The Sega Genesis was released in 1988. By early 1994, Sega had started to become concerned about competition from newer, more powerful 32-bit consoles, such as the Atari Jaguar and the 3DO. The Sega CD, a previous add-on for the Genesis, had not met commercial expectations, and the Genesis' successor, the Sega Saturn, would not be fully rolled out worldwide until late 1995. This left a nearly two-year gap that Sega worried would allow its competitors to gain traction. According to former Sega of America CEO Tom Kalinske, in regards to discussing about the longevity of the Genesis, "Initially, the argument was that we could get another year of life out of the Genesis before we had to introduce the Saturn. Japan disagreed with me on that, so as kind of a stopgap measure, the 32X came up."

During the Winter Consumer Electronics Show in January 1994, Sega of America research and development head Joe Miller took a phone call in his Las Vegas hotel suite from Sega president Hayao Nakayama, in which Nakayama stressed the importance of coming up with a quick response to the Atari Jaguar. Included on this call were Sega of America producer Scot Bayless, Sega hardware team head Hideki Sato, and Sega of America vice president of technology Marty Franz. One idea mooted by the Japanese team, referred to by former Sega of America producer Michael Latham as "Genesis 2", was an entirely new independent console. This would have been a new Genesis model with an upgraded color palette and some limited 3D capabilities thanks to integration of ideas from the development of the Sega Virtua Processor chip.

According to Latham, Miller dismissed an upgraded Genesis as "just a horrible idea. If all you're going to do is enhance the system, you should make it an add-on. If it's a new system with legitimate new software, great. But if the only thing it does is double the colors...." Miller said his idea was to leverage the existing Genesis as a way to keep from alienating Sega customers, who would otherwise be required to discard their Genesis systems entirely to play 32-bit games, and to control the cost of the new system in the form of an add-on. From these discussions, the new add-on, codenamed "Project Mars", was advanced.

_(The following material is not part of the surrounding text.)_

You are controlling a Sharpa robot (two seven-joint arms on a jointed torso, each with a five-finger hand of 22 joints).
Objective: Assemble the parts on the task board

With Miller pushing for his American team to create the system, the 32X was designed as a peripheral for the existing Genesis, expanding its power with two 32-bit SuperH-2 processors, the same as those that would be used in the Saturn but with a lower clock speed. The SH-2 had been developed in 1993 as a joint venture between Sega and Japanese electronics company Hitachi. The original design for the 32X add-on, according to Bayless, was created on a cocktail napkin, but Miller denied this. In another account, Bayless claimed that Franz began designing the 32X on a hotel notepad, drawing two SH-2 processors with separate framebuffers.